EXERCISE DETAILS
Using the records below, repeat exactly the lines from the one holding "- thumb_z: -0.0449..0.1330" through the one holding "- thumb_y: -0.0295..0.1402", both ends included, and no others.

EXTRACTED RECORDS
# # # # # # #

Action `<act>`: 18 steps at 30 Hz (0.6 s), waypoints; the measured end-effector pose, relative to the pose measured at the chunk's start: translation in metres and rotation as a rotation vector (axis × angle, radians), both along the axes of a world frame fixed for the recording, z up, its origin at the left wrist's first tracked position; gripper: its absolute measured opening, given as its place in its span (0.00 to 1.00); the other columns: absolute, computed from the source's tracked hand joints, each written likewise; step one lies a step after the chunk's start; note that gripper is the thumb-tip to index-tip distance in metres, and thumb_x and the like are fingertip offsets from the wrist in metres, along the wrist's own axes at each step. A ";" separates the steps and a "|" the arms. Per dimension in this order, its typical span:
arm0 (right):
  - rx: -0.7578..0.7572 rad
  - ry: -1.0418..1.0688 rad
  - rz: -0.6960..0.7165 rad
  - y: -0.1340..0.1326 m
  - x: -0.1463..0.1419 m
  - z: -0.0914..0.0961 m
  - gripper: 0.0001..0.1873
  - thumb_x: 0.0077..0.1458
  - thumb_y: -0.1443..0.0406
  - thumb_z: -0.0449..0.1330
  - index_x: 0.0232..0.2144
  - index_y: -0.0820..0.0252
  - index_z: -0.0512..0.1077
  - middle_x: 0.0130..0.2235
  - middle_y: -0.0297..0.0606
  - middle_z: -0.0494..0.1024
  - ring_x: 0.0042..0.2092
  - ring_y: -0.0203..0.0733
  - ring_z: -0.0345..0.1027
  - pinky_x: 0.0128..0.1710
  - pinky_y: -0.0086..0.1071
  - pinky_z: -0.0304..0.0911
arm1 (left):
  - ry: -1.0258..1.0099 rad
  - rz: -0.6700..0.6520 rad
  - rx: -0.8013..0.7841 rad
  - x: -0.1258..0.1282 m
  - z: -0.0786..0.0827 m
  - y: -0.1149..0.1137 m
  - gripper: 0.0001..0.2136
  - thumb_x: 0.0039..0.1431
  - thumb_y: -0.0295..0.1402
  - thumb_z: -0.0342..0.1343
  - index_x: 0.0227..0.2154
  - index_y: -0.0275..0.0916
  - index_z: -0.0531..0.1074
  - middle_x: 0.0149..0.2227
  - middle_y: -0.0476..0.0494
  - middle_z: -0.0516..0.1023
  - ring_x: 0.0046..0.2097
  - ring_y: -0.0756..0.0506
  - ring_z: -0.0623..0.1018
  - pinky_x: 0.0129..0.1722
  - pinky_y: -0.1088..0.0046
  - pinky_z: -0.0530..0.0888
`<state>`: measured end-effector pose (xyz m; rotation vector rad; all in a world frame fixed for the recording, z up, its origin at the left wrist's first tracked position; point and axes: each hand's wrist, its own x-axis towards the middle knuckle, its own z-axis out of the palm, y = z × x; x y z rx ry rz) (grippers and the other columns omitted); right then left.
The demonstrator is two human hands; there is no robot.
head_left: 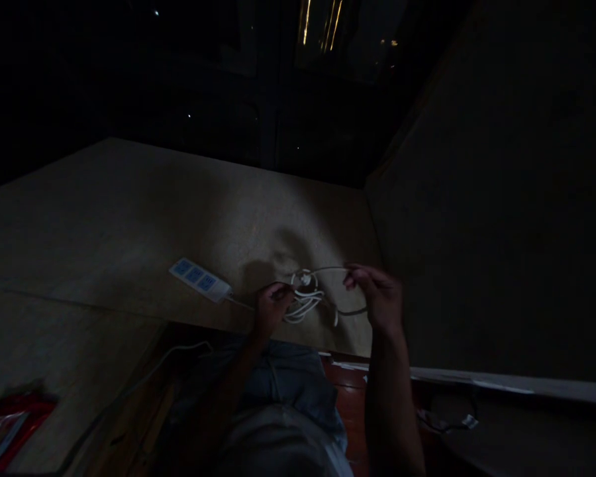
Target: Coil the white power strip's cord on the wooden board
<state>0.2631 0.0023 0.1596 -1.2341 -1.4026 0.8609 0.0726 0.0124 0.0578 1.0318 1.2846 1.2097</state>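
A white power strip point(200, 280) with blue socket faces lies on the pale ledge, left of my hands. Its white cord point(305, 306) runs right into a loose bundle of loops. My left hand point(273, 306) is closed on the left side of that bundle. Off to the right, my right hand point(376, 291) pinches a strand of the same cord, drawn out from the bundle. A whitish lump, perhaps the plug point(305, 279), shows inside the upper loop, too dim to be sure.
The ledge point(179, 199) meets a dark window point(258, 86) behind and a wall point(496, 252) at right. A red packet point(17, 427) lies lower left, near another thin cable point(166, 354). A dark cord point(449, 427) with a white tag is at lower right.
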 end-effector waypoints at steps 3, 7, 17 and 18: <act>0.143 0.490 -0.239 -0.003 0.022 -0.011 0.10 0.54 0.55 0.66 0.34 0.54 0.79 0.22 0.28 0.74 0.25 0.34 0.65 0.30 0.30 0.64 | -0.033 0.027 -0.024 -0.002 -0.002 0.002 0.09 0.43 0.39 0.61 0.23 0.38 0.76 0.22 0.48 0.77 0.25 0.49 0.75 0.24 0.77 0.70; 0.194 0.972 -0.217 0.000 0.038 -0.035 0.06 0.54 0.57 0.67 0.35 0.48 0.77 0.25 0.24 0.73 0.27 0.30 0.66 0.31 0.27 0.65 | -0.046 0.054 -0.053 -0.005 -0.002 0.006 0.11 0.41 0.41 0.63 0.22 0.37 0.75 0.22 0.49 0.77 0.24 0.50 0.74 0.23 0.77 0.69; 0.043 1.073 -0.200 0.026 0.055 -0.090 0.07 0.56 0.59 0.66 0.29 0.53 0.75 0.23 0.24 0.76 0.25 0.30 0.69 0.29 0.27 0.67 | -0.109 0.144 -0.083 -0.011 0.005 0.011 0.16 0.42 0.47 0.63 0.21 0.37 0.71 0.21 0.49 0.74 0.22 0.52 0.71 0.24 0.76 0.67; -0.005 1.053 -0.201 0.027 0.056 -0.092 0.08 0.57 0.59 0.65 0.28 0.54 0.74 0.23 0.24 0.76 0.25 0.29 0.69 0.29 0.26 0.67 | -0.132 0.174 -0.090 -0.012 0.006 0.012 0.16 0.41 0.46 0.64 0.22 0.37 0.71 0.21 0.49 0.74 0.22 0.52 0.71 0.24 0.76 0.67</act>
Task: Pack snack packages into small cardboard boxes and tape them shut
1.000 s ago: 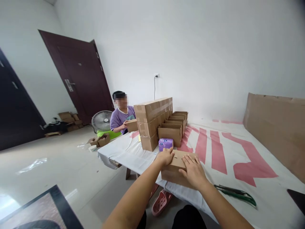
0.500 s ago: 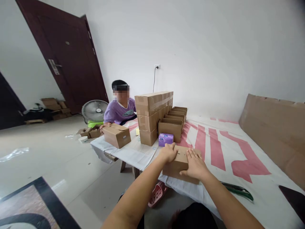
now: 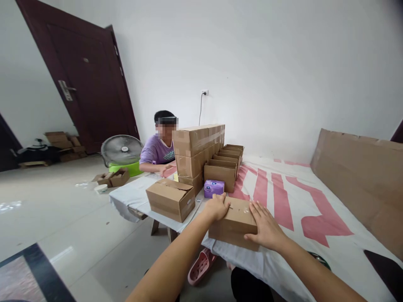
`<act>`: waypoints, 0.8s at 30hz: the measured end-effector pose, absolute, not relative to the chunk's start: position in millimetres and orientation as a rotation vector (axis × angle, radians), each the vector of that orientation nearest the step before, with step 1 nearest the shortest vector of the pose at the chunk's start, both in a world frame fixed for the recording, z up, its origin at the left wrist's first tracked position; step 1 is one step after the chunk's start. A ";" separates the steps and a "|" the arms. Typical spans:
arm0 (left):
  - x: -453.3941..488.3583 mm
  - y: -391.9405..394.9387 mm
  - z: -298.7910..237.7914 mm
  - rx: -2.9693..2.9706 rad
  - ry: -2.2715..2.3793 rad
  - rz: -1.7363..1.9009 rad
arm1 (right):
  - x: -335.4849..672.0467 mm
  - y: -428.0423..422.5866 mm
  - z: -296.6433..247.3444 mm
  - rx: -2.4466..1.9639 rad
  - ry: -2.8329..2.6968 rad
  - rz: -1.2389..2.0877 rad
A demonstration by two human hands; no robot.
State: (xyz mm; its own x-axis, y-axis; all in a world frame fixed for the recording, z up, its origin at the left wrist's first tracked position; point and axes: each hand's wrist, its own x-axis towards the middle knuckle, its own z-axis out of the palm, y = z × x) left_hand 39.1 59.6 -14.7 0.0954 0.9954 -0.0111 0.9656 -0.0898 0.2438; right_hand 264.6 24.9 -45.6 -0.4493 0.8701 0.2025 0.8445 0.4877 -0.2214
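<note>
A closed brown cardboard box [image 3: 234, 224] lies at the near edge of the cloth-covered table [image 3: 283, 251]. My left hand [image 3: 217, 206] rests on its far left top corner with fingers curled over the edge. My right hand [image 3: 266, 226] lies flat on the box's right side, fingers stretched out. A purple packet [image 3: 214, 188] sits just behind the box. To the left, a second cardboard box [image 3: 171, 199] with its flaps loosely closed stands on the table.
A stack of taped cartons [image 3: 197, 151] and a row of open boxes [image 3: 225, 165] stand behind. A seated person in a purple shirt [image 3: 157, 151] is at the far end. A fan [image 3: 121, 150], small floor boxes [image 3: 111, 178], a cardboard sheet [image 3: 359, 176] and a pink slipper [image 3: 200, 270] lie around.
The second box has slid along the table from the other person toward me. My hands stay on my box, the right one shifting to its right side. The view has swung slightly.
</note>
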 end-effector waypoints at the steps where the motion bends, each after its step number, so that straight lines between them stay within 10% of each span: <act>1: 39.5 60.3 -15.1 2.178 1.979 0.235 | 266.1 22.7 -44.9 -1.415 -2.455 0.116; 24: -11.0 87.2 -74.1 1.333 0.947 0.932 | 267.8 28.4 -60.5 -1.203 -2.489 -0.257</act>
State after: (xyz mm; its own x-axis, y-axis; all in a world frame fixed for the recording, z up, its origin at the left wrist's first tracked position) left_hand -11.0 87.2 -74.1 0.3495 0.9367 -0.0208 -0.0057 0.0243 0.9997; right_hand 267.8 28.4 -60.5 -0.5710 0.7183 0.3974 0.7843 0.6203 0.0057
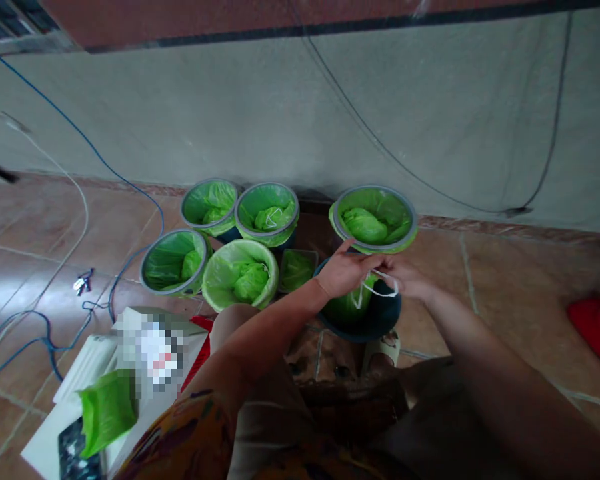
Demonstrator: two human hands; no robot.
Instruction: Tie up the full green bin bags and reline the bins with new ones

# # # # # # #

SOLVED PROBLEM
  - thumb_z: -0.0449..0.1330
  - index_x: 0.0232..0.2144
  - index_y: -0.0820..0.0252
  - index_z: -0.0512..0.1077
  - middle_x: 0.0130..0.2235
  - middle_y: -0.0297..0.0606
  - middle_z: -0.0494..0.1024
  - ring_x: 0.0042..0.2092
  - ring_y: -0.0203..0.0733
  - ring_z: -0.0345..0.1027
  - pinky_x: 0.0128..0.1710
  - pinky_y: -0.0086..0.1071
  - pinky_z: -0.0304..0.0911
arm1 (left):
  - ry: -1.0258..1.0099 rad
  - rz: -0.6700..0.6520 rad
  - rx: -0.8013..0.7841 rad
  - x: -0.1258..0.1282 m
  - z: -0.0786..0.0827 m
  - y: -0.1149..0.1137 m
  - gripper: 0.0001..0.2136
  - thumb_x: 0.0039..0.1431
  - thumb_y: -0.0295..0.1402

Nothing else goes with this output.